Hadrian, the Roman emperor consolidated Avdat into the empire in 106 CE and it became a military outpost attached to a reduced settlement; its Nabatean origins were eclipsed. The Roman influence on the architecture on the mount is found even in its ruins where arches, courtyards, altars and pillars once stood. Wine culture peaked at that time. An earthquake heavily damaged Avdat in the fourth century but the settlement was revived by the Byzantines in the sixth century. Remainders of the Christianization of the site is evidence by several churches consecrated in the area where Roman pagan rituals were carried out on alters in porticos on the mountain peak.
An intimate knowledge of place
In its urban functions the residents practiced strict hygiene in all public places and violation of sanitation laws resulted in fines and even expulsion.

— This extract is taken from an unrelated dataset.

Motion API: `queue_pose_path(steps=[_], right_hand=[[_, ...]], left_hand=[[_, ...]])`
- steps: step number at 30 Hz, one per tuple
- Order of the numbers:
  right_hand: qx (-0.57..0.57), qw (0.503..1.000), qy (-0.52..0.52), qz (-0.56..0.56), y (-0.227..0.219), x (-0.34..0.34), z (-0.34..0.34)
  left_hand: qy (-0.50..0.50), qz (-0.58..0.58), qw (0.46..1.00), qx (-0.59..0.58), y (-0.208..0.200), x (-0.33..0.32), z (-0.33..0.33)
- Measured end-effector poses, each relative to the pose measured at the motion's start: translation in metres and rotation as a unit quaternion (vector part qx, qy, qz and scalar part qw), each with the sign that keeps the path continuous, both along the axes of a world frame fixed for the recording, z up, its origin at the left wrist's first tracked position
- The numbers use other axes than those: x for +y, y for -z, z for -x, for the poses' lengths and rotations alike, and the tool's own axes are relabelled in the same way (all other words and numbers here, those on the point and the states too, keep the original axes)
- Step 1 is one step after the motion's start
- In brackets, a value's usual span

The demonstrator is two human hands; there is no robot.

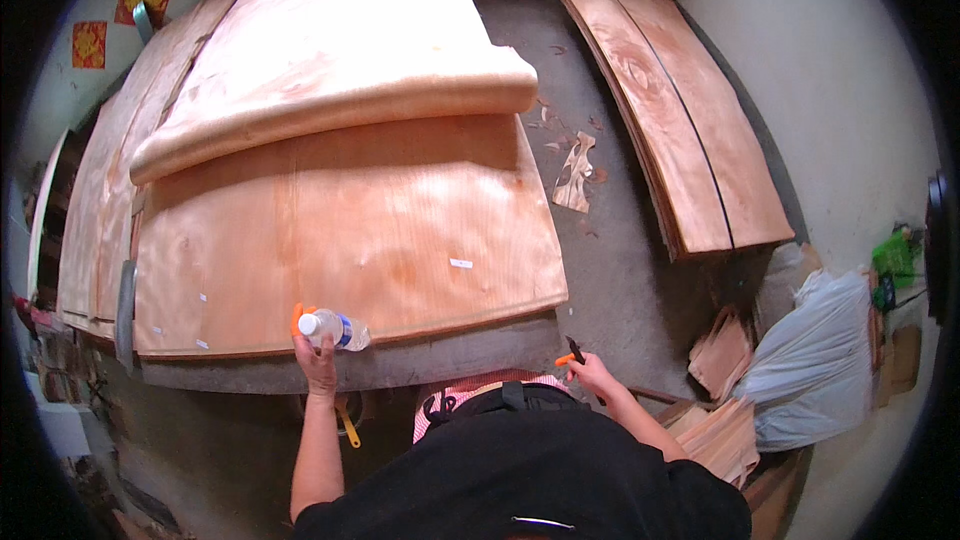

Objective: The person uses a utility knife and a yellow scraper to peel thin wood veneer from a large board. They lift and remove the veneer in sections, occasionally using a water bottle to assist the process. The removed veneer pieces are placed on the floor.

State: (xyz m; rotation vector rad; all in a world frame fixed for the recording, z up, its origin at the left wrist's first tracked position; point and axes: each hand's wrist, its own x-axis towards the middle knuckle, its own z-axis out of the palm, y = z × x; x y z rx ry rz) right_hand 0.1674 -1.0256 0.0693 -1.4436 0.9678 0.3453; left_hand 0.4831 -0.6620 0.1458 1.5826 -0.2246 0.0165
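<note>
Near the front edge of the wood veneer sheet [400, 240], my left hand [318, 368] is closed around a clear plastic bottle [355, 334] with a white cap and a blue label. The bottle is tilted, its cap toward the hand. Orange covers [299, 318] sit on fingers of this hand. My right hand [592, 377], right of the bench edge, grips a slim black tool [574, 348] pointing up; its exact kind is too small to tell. Orange shows at that hand's fingertip too. A large veneer sheet [330, 110] is rolled back over the far part of the stack.
At the far right lies another veneer stack [680, 110] with a dark band along it. Scraps [575, 175] litter the floor between the stacks. A pale plastic-wrapped bundle [810, 370] and wood offcuts [720, 440] stand at the near right. Below the bench hangs a yellow-handled tool [348, 425].
</note>
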Motion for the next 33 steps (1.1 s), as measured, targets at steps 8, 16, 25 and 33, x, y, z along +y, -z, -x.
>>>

Water in cisterns and jugs was guarded against infestation and plazas, alleyways, roofs were scrupulously maintained.
The skillful husbandry of scarce resources was a major reason that settlement could endure at Avdat. What is striking is that a high level of self-sufficiency existed under grueling arid conditions in an area where buildings were destroyed several times by earthquakes.

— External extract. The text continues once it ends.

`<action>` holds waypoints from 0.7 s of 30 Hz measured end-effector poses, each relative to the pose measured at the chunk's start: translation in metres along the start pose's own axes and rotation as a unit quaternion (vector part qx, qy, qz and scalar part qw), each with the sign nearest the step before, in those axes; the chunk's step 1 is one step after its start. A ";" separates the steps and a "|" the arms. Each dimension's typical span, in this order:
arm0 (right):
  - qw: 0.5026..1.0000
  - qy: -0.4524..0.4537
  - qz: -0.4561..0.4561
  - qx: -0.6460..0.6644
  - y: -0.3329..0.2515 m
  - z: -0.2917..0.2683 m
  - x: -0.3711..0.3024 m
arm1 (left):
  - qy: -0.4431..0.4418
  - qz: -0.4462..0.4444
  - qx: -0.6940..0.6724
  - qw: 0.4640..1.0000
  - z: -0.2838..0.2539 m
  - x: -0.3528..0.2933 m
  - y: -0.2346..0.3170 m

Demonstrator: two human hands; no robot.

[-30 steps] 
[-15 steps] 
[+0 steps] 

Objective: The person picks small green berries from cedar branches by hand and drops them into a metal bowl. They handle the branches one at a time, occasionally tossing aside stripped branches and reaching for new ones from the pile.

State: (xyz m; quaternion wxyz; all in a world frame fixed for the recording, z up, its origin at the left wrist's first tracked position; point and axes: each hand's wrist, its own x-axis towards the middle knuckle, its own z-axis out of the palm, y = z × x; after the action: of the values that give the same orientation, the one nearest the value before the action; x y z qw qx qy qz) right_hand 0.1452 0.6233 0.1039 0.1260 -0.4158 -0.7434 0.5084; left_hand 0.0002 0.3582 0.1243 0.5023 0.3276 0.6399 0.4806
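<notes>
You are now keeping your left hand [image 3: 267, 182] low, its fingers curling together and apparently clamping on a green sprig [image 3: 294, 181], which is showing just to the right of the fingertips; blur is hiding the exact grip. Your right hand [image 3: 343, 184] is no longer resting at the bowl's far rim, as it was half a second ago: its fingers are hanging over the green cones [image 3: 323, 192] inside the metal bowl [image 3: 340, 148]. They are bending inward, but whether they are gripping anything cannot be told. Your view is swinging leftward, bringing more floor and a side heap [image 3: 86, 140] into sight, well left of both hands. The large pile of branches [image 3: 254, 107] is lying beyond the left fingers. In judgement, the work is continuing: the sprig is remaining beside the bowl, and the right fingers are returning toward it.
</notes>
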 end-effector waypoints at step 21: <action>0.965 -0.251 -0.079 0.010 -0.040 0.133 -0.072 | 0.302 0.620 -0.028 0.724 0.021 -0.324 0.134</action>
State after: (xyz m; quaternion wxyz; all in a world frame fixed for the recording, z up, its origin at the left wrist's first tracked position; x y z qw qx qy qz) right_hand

Prof. Berliner, the Blaustein Institute’s current director stressed the ingenuity of the various settlers who inhabited Avdat. Their knowledge of the local hydrology, morphology, vegetation and soil physics was particularly astute. The central Negev receives its rainfall in heavy, sudden downpours known as convective rains. Most of this quantity is immediately evaporated by the desert heat. The intensity of the rain is such that the local soil is compositionally unable to absorb the quantity that falls, which results in runoff. The limited amount of rain that is held by the soil is contained by a thin crust that holds enough water to sustain certain vegetation. The rest, the runoff, must be “harvested” and held in terraces cut into the sides and on the floors of the neighboring wadis.
The past has keys to the future
What Prof. Berliner communicated to the crowd of desert and drylands specialists from around the world who participated at the BGU conference was that the Avdat agriculturalists had figured out how much water the soils could hold and realized that if they captured the surplus runoff in terraces and small dams on the desert floor and slopes, they could cultivate crops, feed herds of small animals and live comfortably in stone desert dwellings.
At a time when identifying sustainable practices will be needed to deal with dwindling and degraded resources stocks, Prof. Berliner’s message that “the past has keys to the future,” bears ample retelling.